What to produce - Count up every line of the data in which "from" occurs. The reply is one number and nothing more.

Source material -
☆ ☆ ☆ ☆ ☆

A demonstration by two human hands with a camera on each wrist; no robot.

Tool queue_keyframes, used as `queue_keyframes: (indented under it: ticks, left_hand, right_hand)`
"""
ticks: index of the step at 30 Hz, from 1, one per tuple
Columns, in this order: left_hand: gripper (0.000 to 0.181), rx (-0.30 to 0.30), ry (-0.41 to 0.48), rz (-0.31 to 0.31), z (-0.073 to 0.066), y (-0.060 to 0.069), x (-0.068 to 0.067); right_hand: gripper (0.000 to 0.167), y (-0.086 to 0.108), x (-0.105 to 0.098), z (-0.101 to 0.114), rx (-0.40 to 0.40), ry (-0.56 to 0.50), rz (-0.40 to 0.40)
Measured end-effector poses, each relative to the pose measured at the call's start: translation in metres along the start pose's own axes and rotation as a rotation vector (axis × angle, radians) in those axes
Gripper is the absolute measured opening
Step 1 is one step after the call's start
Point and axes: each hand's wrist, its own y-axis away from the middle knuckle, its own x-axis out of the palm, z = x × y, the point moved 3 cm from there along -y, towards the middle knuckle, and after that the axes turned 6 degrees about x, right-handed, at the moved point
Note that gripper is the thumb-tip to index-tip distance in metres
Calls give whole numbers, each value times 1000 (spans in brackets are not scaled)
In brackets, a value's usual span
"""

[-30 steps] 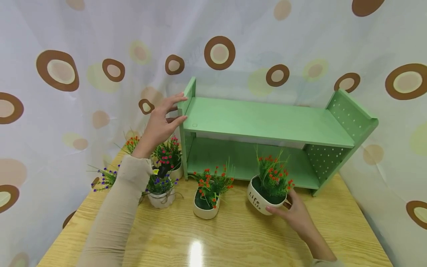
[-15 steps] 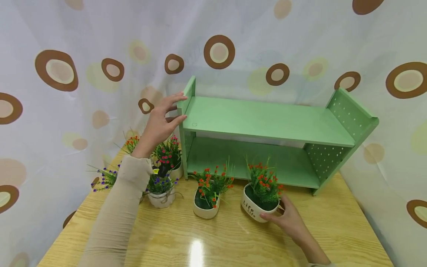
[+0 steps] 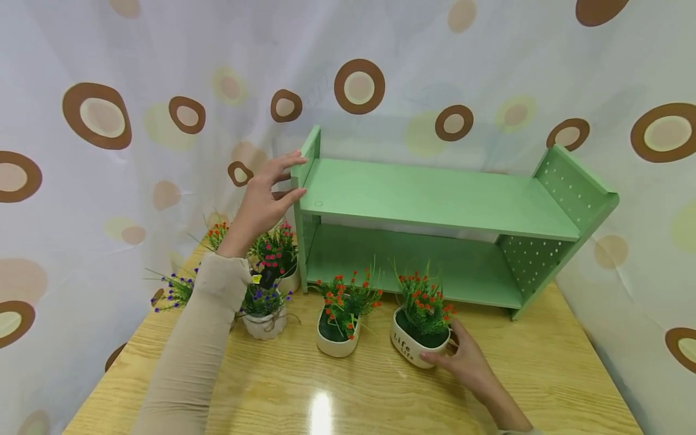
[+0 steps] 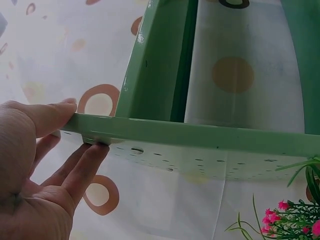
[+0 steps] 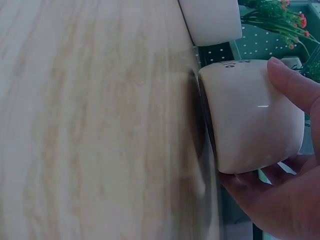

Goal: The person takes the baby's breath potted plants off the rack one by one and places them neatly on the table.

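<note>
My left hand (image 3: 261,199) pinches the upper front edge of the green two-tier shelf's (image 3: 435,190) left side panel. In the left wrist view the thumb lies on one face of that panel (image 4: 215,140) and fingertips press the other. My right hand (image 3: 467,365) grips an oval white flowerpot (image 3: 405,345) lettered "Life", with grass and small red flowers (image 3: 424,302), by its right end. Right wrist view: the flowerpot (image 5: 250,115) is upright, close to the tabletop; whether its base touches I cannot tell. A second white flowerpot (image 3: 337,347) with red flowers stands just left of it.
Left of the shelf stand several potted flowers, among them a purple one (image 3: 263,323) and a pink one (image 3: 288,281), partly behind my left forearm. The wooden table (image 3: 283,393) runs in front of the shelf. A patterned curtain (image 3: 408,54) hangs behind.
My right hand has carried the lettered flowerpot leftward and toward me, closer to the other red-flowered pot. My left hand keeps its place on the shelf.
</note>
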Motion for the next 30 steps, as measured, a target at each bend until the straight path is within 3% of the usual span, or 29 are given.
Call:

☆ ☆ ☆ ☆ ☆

Written solution - 2